Я прислушивался к шагам во дворе. Но шагов не было слышно. Молчал в конуре и Рыжик. Дворняга лениво позвякивала цепью, как орденом за долголетнюю, верную службу. Если она изредка наобум и заливалась лаем, то не столько по необходимости, сколько из преданности. Перестанешь лаять - перестанут кормить. Анна Пантелеймоновна держала собаку из жалости - Рыжик уже давно должен был испустить дух, но смерть-гордячка, видно, не желала тратить на него время.

Я просил Бога, чтобы Розалия Соломоновна пришла одна - пусть Левка останется с Бахытом, он сам не раз жаловался, что старик роется в их вещах: то ли проверяет, не украли ли чего-нибудь у него, то ли сам хочет что-нибудь слямзить.

Хоть я и просил Всевышнего робко и негромко, Он все-таки мою просьбу услышал, но, как всегда, выполнил ее только наполовину: не Розалия Соломоновна пришла одна, а Зойка.

- Не придут, - сообщила она. - Розалия Соломоновна лежит, а Левка письмо пишет.

- Письмо? - оживилась мама.

- Говорит, Сталину.
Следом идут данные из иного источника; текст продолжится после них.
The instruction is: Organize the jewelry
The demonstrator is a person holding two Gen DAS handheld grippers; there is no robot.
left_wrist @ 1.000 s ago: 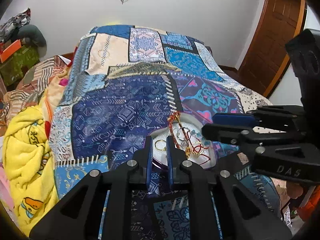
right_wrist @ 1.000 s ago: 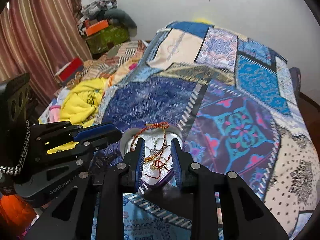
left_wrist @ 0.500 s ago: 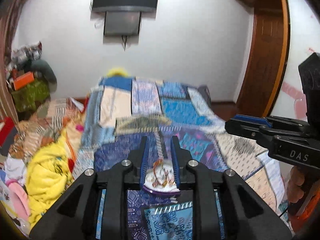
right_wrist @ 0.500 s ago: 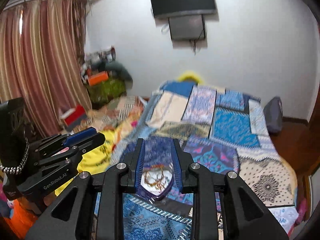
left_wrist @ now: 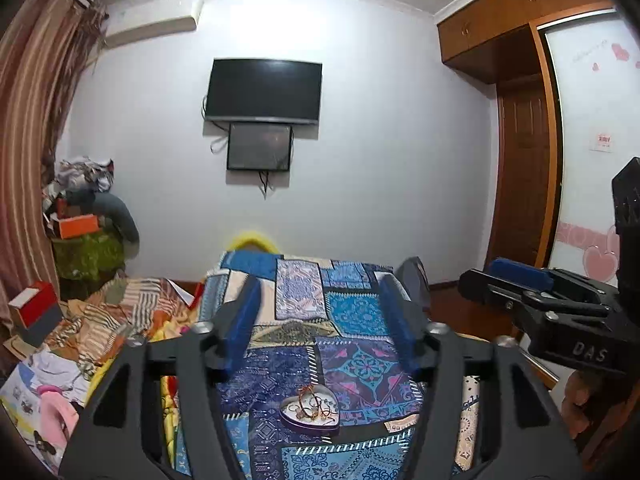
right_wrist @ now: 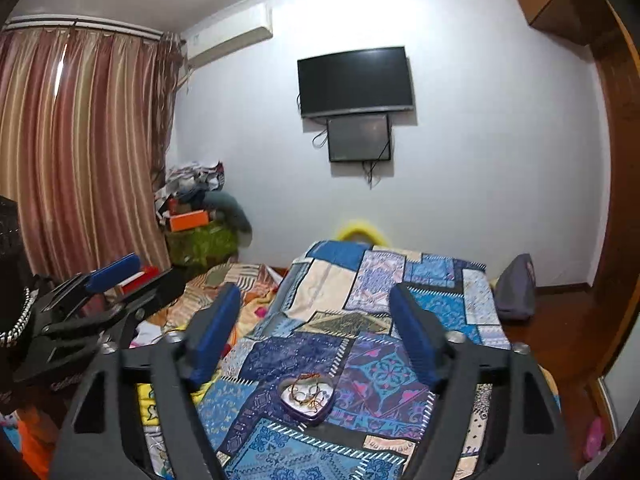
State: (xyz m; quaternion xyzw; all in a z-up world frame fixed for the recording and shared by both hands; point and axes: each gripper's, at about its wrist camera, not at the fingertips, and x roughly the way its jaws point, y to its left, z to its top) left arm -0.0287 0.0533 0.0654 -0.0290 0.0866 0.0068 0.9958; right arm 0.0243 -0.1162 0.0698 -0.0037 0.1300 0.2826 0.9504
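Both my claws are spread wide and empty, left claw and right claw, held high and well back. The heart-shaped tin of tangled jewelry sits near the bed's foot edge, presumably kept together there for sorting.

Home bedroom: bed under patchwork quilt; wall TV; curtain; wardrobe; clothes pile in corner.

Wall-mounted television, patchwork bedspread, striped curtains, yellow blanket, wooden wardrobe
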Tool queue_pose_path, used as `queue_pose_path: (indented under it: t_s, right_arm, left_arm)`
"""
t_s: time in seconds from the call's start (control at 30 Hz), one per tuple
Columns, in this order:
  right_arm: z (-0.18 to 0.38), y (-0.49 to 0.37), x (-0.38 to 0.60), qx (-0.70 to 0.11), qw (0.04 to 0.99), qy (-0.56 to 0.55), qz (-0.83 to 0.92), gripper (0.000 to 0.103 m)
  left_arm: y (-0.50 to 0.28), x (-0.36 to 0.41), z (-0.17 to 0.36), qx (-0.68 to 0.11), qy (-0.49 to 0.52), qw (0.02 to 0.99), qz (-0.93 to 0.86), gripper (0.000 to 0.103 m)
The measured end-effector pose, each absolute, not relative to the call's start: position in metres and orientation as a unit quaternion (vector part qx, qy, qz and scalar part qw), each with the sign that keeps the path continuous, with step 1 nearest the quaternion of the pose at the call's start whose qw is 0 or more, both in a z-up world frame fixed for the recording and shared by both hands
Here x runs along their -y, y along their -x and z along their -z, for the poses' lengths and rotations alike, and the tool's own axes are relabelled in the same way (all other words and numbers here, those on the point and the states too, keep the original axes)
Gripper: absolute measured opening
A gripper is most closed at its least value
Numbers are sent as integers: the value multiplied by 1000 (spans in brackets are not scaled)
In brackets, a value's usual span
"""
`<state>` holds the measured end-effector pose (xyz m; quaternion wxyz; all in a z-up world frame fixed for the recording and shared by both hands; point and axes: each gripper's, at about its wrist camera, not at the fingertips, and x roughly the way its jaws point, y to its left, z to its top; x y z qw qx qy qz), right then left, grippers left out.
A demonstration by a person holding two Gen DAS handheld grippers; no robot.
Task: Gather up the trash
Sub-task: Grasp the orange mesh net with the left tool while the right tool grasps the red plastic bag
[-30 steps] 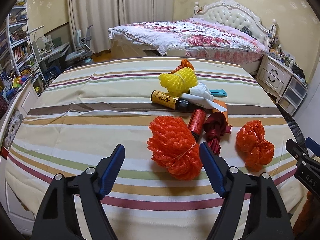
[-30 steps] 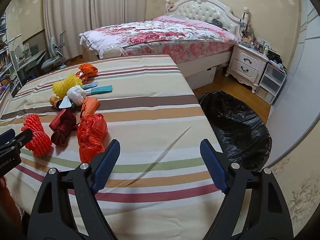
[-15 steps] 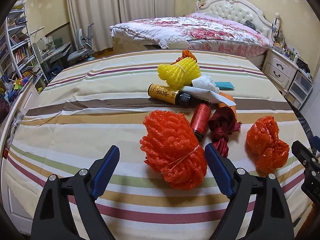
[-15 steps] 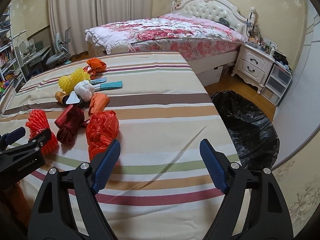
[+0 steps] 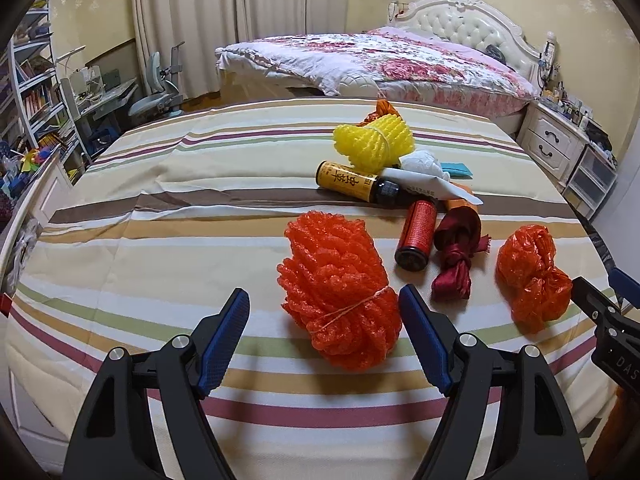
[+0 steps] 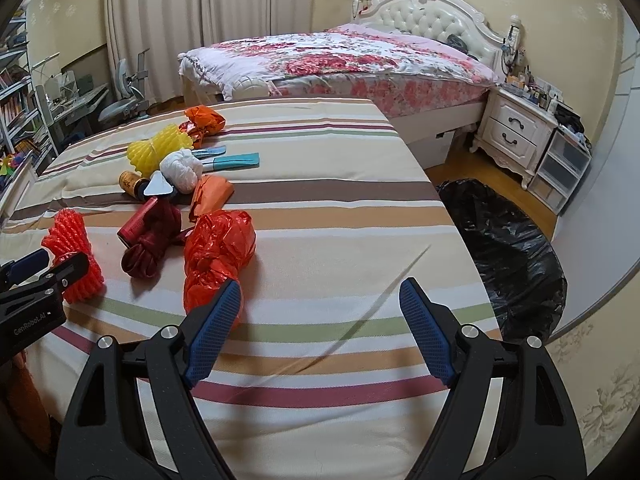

Он ему и до войны из Ленинграда писал.

- Глупости, - пробормотала Харина.

- Писал. И Сталин ему два раза ответил.

- Так что, Левкины байки будем слушать или еще раз, Зоечка, твоего отца по русскому обычаю добрым словом помянем? - приструнила хозяйка дочку. - У всех налито?

Все, как по команде, повернулись к улыбающемуся на стене красному командиру, и Анна Пантелеймоновна нарочито буднично произнесла:

- За тебя, Ванечка! За нашу встречу, родимый!